BEGIN
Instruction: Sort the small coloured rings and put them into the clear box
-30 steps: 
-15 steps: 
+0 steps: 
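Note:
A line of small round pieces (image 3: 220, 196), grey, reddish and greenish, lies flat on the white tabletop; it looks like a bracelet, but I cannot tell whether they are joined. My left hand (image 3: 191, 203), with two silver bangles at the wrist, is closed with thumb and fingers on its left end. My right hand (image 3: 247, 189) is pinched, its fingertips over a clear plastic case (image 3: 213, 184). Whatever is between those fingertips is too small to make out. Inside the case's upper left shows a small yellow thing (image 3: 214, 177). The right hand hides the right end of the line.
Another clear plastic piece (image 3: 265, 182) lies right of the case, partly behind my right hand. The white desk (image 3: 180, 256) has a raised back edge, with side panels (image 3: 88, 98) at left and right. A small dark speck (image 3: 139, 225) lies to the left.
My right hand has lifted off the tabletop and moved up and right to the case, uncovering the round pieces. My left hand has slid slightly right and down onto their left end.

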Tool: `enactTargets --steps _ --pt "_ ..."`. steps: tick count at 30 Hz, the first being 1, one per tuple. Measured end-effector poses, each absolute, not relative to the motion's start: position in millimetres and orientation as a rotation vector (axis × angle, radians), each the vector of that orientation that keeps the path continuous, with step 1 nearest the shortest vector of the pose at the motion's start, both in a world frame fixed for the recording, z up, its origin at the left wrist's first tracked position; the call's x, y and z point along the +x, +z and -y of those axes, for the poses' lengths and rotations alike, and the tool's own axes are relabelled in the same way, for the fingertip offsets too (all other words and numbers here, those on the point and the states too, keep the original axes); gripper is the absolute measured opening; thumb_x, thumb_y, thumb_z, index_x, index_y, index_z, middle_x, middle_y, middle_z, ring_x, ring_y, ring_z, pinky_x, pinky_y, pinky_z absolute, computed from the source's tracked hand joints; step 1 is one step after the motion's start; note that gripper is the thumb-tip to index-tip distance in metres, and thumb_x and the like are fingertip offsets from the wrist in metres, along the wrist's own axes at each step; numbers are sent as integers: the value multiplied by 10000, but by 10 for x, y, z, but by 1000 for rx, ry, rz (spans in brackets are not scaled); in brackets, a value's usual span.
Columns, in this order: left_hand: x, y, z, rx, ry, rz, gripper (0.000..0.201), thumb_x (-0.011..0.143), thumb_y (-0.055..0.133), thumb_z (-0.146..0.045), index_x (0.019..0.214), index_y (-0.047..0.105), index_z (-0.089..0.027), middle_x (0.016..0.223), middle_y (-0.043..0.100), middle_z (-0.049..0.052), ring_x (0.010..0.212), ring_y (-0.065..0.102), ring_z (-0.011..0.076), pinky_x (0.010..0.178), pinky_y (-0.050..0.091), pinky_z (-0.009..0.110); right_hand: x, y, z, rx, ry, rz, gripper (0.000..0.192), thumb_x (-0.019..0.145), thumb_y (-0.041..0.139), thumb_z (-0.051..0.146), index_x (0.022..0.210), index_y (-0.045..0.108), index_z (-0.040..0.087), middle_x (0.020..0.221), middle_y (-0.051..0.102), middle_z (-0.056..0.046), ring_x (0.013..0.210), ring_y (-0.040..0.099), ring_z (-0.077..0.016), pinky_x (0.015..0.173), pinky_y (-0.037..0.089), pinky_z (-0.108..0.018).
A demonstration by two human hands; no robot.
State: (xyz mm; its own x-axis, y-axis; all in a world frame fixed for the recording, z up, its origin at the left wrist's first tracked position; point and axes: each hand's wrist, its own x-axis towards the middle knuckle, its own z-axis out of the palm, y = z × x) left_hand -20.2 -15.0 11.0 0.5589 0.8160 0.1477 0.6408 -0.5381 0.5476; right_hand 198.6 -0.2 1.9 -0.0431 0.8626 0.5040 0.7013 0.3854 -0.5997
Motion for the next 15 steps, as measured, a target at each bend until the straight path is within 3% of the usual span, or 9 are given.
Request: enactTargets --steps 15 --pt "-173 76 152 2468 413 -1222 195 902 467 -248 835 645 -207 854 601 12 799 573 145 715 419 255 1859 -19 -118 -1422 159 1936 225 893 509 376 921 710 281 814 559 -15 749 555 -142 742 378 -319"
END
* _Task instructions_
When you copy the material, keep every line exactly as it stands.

* _Task response_
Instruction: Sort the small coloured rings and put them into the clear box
-30 steps: 
-15 steps: 
+0 steps: 
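Note:
A line of small round pieces (image 3: 220, 196), grey, reddish and greenish, lies flat on the white tabletop; it looks like a bracelet, but I cannot tell whether they are joined. My left hand (image 3: 191, 203), with two silver bangles at the wrist, is closed with thumb and fingers on its left end. My right hand (image 3: 247, 189) is pinched, its fingertips over a clear plastic case (image 3: 213, 184). Whatever is between those fingertips is too small to make out. Inside the case's upper left shows a small yellow thing (image 3: 214, 177). The right hand hides the right end of the line.
Another clear plastic piece (image 3: 265, 182) lies right of the case, partly behind my right hand. The white desk (image 3: 180, 256) has a raised back edge, with side panels (image 3: 88, 98) at left and right. A small dark speck (image 3: 139, 225) lies to the left.
My right hand has lifted off the tabletop and moved up and right to the case, uncovering the round pieces. My left hand has slid slightly right and down onto their left end.
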
Tool: `enactTargets --steps _ --pt "_ ..."`. steps: tick count at 30 Hz, the first being 1, one per tuple. Measured end-effector poses, each absolute, not relative to the motion's start: position in millimetres and orientation as a rotation vector (axis × angle, radians), each the vector of that orientation that keeps the path continuous, with step 1 nearest the shortest vector of the pose at the motion's start, both in a world frame fixed for the recording, z up, its origin at the left wrist's first tracked position; the call's x, y and z point along the +x, +z and -y of those axes, for the poses' lengths and rotations alike, and the tool's own axes are relabelled in the same way, for the fingertip offsets too (all other words and numbers here, those on the point and the states too, keep the original axes); gripper is the absolute measured opening; thumb_x, thumb_y, thumb_z, index_x, index_y, index_z, middle_x, middle_y, middle_z, ring_x, ring_y, ring_z, pinky_x, pinky_y, pinky_z absolute, computed from the source's tracked hand joints; step 1 is one step after the motion's start; note that gripper is the thumb-tip to index-tip distance in metres, and thumb_x and the like are fingertip offsets from the wrist in metres, along the wrist's own axes at each step; numbers are sent as integers: the value multiplied by 10000, but by 10 for x, y, z, but by 1000 for rx, ry, rz (spans in brackets are not scaled); in brackets, a value's usual span.
Columns, in this order: left_hand: x, y, z, rx, ry, rz, gripper (0.000..0.201), thumb_x (-0.011..0.143), thumb_y (-0.055..0.133), thumb_z (-0.146..0.045), index_x (0.019..0.214), index_y (-0.047..0.105), index_z (-0.089..0.027), middle_x (0.016..0.223), middle_y (-0.043..0.100), middle_z (-0.049..0.052), ring_x (0.010..0.212), ring_y (-0.065..0.102), ring_z (-0.011..0.076), pinky_x (0.010..0.178), pinky_y (-0.050..0.091), pinky_z (-0.009..0.110); right_hand: x, y, z, rx, ry, rz, gripper (0.000..0.192), thumb_x (-0.019..0.145), thumb_y (-0.041..0.139), thumb_z (-0.051..0.146), index_x (0.022..0.210), index_y (-0.045..0.108), index_z (-0.040..0.087), middle_x (0.020..0.221), middle_y (-0.051..0.102), middle_z (-0.056..0.046), ring_x (0.013..0.210), ring_y (-0.040..0.099), ring_z (-0.077..0.016), pinky_x (0.015..0.173), pinky_y (-0.037..0.089), pinky_z (-0.108..0.018).
A demonstration by two human hands; no robot.
State: (xyz mm; its own x-axis, y-axis; all in a world frame fixed for the recording, z up, its origin at the left wrist's first tracked position; point and axes: each hand's wrist, its own x-axis towards the middle knuckle, its own z-axis out of the palm, y = z × x) left_hand -20.2 -15.0 11.0 0.5589 0.8160 0.1477 0.6408 -0.5381 0.5476; right_hand 198.6 -0.2 1.9 -0.0431 0.8626 0.5040 0.7013 0.3854 -0.5997
Motion for the next 15 steps, as measured, a target at each bend until the straight path is within 3% of the usual span, or 9 are given.
Request: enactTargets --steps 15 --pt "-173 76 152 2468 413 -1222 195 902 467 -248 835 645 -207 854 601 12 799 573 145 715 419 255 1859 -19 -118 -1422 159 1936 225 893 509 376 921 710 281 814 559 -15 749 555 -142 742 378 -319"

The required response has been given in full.